How have Hans Blix, the late David Kelly and other UN weapons inspectors become the darlings of the anti-war movement when they were central to the case for waging war on Iraq?
The UN inspectors didn't provide an alternative to war; they laid the ground for war. From 1998, when the first lot of inspectors left Iraq, to the eve of Gulf War II in 2003, inspectors raised suspicion after suspicion about the Ba'athists, describing them as 'bastards' and 'moral lepers' in charge of a 'terribly dangerous rogue state', and accusing them of trying to develop the Plague, anthrax bombs, smallpox, other viral programmes and, in the words of one author, 'God knows what else' (2).
The period between 1998, when UNSCOM officials left Iraq as then US President Bill Clinton and UK prime minister Tony Blair launched their bombing campaign Operation Desert Fox, and 2002, when under Blix the inspectors returned, is referred to in weapons inspection circles as the 'dark years'. During this time the inspectors, bitter at having to leave Iraq, tried desperately to convince the world that Saddam was still a threat that needed to be neutered. They gave public speeches and contributed to books and newspaper articles on Iraq's alleged weapons programmes. Some of them helped Tom Mangold and Jeff Goldberg with their book Plague Wars: A True Story of Biological Warfare, first published in 1999 and republished in 2000. That book describes Iraq as 'one of the most dangerous rogue states in the world today', and as the possible site of the 'first biological war of the millennium'. Iraq is an 'immediate danger', it declared (4).
The final nail in Iraq's coffin was provided by Hans Blix. Today he takes an 'I told you so' approach to Bush and Blair, contrasting his own rational approach to Iraq's alleged WMD with America and Britain's hysterical warmongering, and declaring that Saddam got shot of his WMD 10 years ago. He's changed his tune. At the end of January 2003, six weeks before Bush and Blair launched their war, Blix said no such thing about Iraq having no WMD. Instead, like other weapons inspectors before him, he raised suspicions and, in the words of one report, 'buttressed' the pro-war campaign (11).

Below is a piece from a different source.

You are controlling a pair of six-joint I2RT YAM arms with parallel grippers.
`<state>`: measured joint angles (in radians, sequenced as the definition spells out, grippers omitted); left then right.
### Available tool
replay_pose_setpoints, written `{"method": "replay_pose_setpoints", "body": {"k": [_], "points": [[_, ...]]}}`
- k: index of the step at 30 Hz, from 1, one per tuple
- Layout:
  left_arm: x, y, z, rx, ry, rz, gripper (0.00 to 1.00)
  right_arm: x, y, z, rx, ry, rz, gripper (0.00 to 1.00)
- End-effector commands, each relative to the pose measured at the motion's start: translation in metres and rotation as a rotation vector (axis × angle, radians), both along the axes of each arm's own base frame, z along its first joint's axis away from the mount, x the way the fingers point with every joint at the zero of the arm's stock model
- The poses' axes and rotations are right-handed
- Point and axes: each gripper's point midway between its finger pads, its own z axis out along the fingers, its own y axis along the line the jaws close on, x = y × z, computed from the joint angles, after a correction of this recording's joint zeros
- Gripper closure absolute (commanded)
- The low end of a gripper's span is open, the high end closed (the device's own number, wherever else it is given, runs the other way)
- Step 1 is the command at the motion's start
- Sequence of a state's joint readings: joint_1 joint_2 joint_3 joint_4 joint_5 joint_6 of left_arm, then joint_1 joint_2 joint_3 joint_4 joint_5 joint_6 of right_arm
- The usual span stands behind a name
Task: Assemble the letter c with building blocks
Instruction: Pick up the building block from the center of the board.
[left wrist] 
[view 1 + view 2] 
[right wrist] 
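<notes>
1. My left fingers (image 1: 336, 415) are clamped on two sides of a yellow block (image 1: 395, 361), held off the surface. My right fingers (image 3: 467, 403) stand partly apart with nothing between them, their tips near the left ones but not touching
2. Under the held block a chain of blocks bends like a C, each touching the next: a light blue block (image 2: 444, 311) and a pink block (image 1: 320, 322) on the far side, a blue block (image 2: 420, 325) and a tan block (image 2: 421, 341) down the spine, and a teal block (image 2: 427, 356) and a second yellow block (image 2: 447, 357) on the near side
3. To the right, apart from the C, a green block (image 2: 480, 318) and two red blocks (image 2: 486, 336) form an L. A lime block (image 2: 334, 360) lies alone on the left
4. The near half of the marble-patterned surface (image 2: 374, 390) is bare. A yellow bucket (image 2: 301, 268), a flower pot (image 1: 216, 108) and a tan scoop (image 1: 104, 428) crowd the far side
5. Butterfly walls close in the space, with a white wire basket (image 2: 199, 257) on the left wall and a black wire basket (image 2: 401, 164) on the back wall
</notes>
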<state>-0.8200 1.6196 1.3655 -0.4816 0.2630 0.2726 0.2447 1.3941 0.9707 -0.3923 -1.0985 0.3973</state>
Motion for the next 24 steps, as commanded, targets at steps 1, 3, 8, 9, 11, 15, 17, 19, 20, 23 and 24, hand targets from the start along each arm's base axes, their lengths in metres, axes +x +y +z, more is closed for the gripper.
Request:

In his speech to the UN Security Council on 27 January 2003, Blix asked awkward 'questions that need to be answered'. On chemical weapons he raised the problem that: 'Some 6,500 chemical bombs containing 1,000 tons of chemical agents and "several thousand" chemical rocket warheads are unaccounted for.... Inspectors found a "laboratory quantity" of thiodiglycol, a precursor of mustard gas.... Iraq has prepared equipment at a chemical plant previously destroyed by the UN....' On biological weapons he said: 'Iraq has declared that it produced about 8,500 litres of [anthrax], which it states it unilaterally destroyed in the summer of 1991. But Iraq has provided little evidence for this production and no convincing evidence for its destruction.' He also warned, ominously, that Iraq's anthrax 'might still exist' (12).

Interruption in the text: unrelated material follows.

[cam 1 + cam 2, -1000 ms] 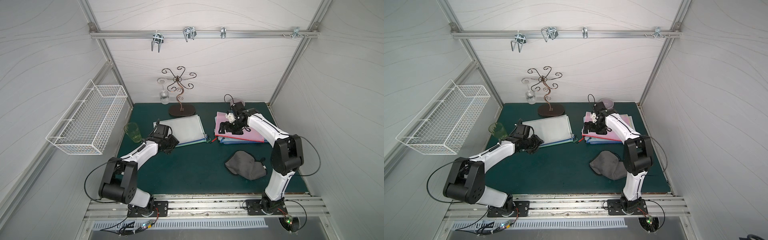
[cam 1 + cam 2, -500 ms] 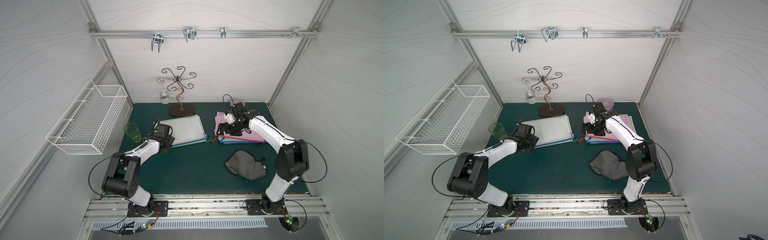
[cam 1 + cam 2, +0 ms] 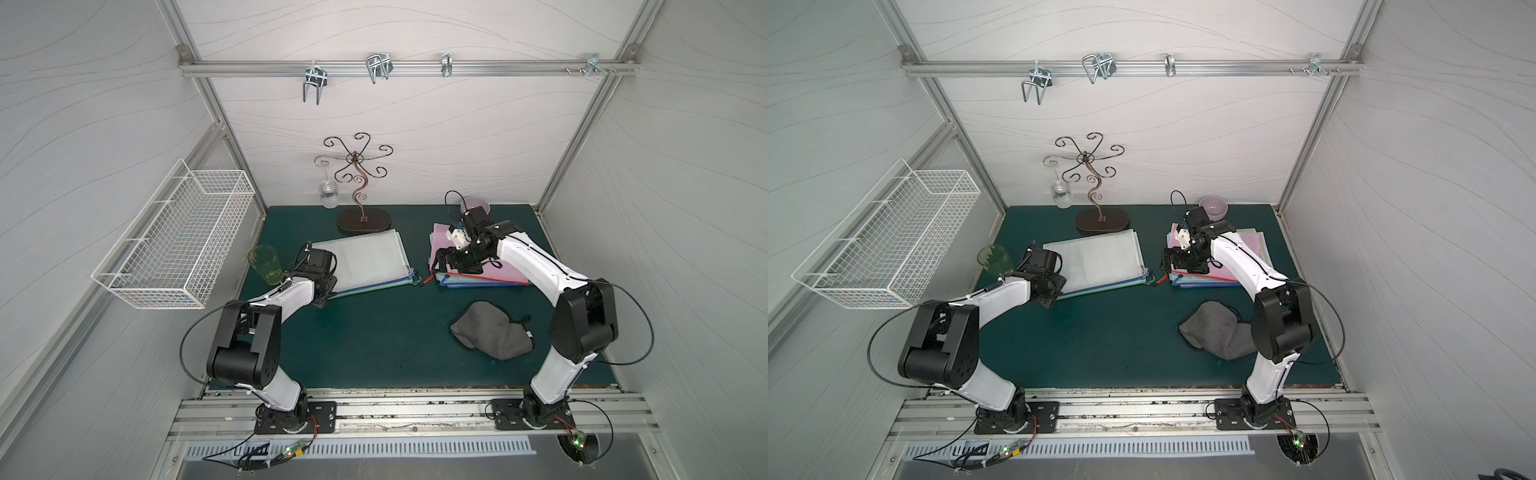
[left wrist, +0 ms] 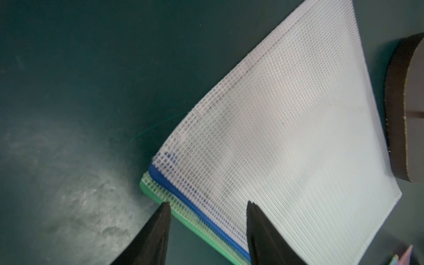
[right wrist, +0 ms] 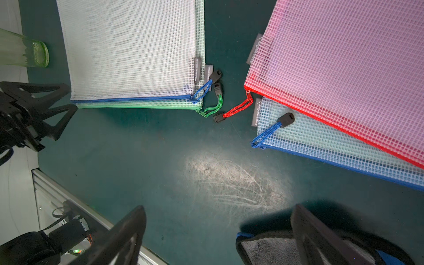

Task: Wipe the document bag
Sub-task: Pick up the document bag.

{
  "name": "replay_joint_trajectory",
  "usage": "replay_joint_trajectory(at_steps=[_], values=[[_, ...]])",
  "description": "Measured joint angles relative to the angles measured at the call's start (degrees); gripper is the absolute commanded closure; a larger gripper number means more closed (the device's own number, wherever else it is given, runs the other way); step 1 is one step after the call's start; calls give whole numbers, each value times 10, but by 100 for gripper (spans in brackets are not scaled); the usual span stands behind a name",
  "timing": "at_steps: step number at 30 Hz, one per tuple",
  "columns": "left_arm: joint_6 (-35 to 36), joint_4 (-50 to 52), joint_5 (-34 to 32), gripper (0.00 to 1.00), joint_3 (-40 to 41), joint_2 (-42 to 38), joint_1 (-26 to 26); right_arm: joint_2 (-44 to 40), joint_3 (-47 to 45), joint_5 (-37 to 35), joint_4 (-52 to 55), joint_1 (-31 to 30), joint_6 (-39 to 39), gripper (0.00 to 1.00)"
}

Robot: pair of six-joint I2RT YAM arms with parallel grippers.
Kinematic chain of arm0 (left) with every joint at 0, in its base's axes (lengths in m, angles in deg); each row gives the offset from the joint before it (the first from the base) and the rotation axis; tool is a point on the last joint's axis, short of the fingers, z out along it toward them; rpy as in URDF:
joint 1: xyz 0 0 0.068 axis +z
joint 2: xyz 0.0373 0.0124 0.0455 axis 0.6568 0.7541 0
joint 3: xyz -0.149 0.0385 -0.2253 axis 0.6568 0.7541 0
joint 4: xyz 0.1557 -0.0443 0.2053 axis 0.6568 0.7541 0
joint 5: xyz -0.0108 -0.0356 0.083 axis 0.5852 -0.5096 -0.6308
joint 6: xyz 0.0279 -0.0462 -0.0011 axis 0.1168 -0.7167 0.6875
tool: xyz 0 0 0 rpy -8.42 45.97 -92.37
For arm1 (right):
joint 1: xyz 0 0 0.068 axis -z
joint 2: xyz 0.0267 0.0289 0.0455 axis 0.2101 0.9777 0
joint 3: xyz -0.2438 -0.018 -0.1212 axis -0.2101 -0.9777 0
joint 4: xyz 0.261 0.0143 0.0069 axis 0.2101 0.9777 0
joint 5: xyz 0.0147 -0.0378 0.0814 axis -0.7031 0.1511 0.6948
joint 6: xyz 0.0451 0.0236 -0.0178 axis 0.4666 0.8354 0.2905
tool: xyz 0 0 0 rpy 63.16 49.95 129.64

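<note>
Two stacks of mesh document bags lie on the green mat. The left stack (image 3: 365, 257) has a white blue-zip bag (image 4: 286, 137) on a green-zip one. The right stack (image 3: 498, 272) has a pink red-zip bag (image 5: 344, 68) on top. My left gripper (image 4: 208, 203) is open at the left stack's near-left corner (image 3: 328, 293), one finger over the mat and one over the white bag. My right gripper (image 5: 219, 207) hangs wide open and empty over the right stack's left edge (image 3: 442, 266). A grey cloth (image 3: 492, 334) lies crumpled on the mat in front of the right stack.
A green glass (image 3: 266, 264) stands left of the left stack. A wire stand (image 3: 361, 216) with a hanging wine glass (image 3: 328, 195) is at the back, a purple bowl (image 3: 476, 204) behind the right stack. A white wire basket (image 3: 174, 245) hangs on the left wall.
My left gripper has drawn back leftward along the left stack's front edge to its corner. My right gripper has shifted slightly left and forward over the right stack's edge.
</note>
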Motion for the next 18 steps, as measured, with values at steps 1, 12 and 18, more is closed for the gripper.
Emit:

Indeed, Blix approached the inspections with the attitude that if he and his team didn't find WMD that still wouldn't be evidence that said WMD did not exist. Before setting off to inspect Iraq, he told a reporter that 'not seeing something, not seeing an indication of something, does not lead automatically to the conclusion that there is nothing' (13).
(2) (4) Plague Wars: A True Story of Biological Warfare, Tom Mangold and Jeff Goldberg, Pan Books, 1999
(11) The damning of Saddam, Robin Gedye, Toby Harnden in Washington and Toby Helm, Daily Telegraph, 28 January 2003
(12) An update on inspection, Hans Blix, United Nations Monitoring, Verification and Inspection Commission, 27 January 2004
(13) The anthrax hunter, Julian Borger, Guardian, 10 April 2002
Edit: Forgot that FuseTalk uses the opposite link code of every other forum out there.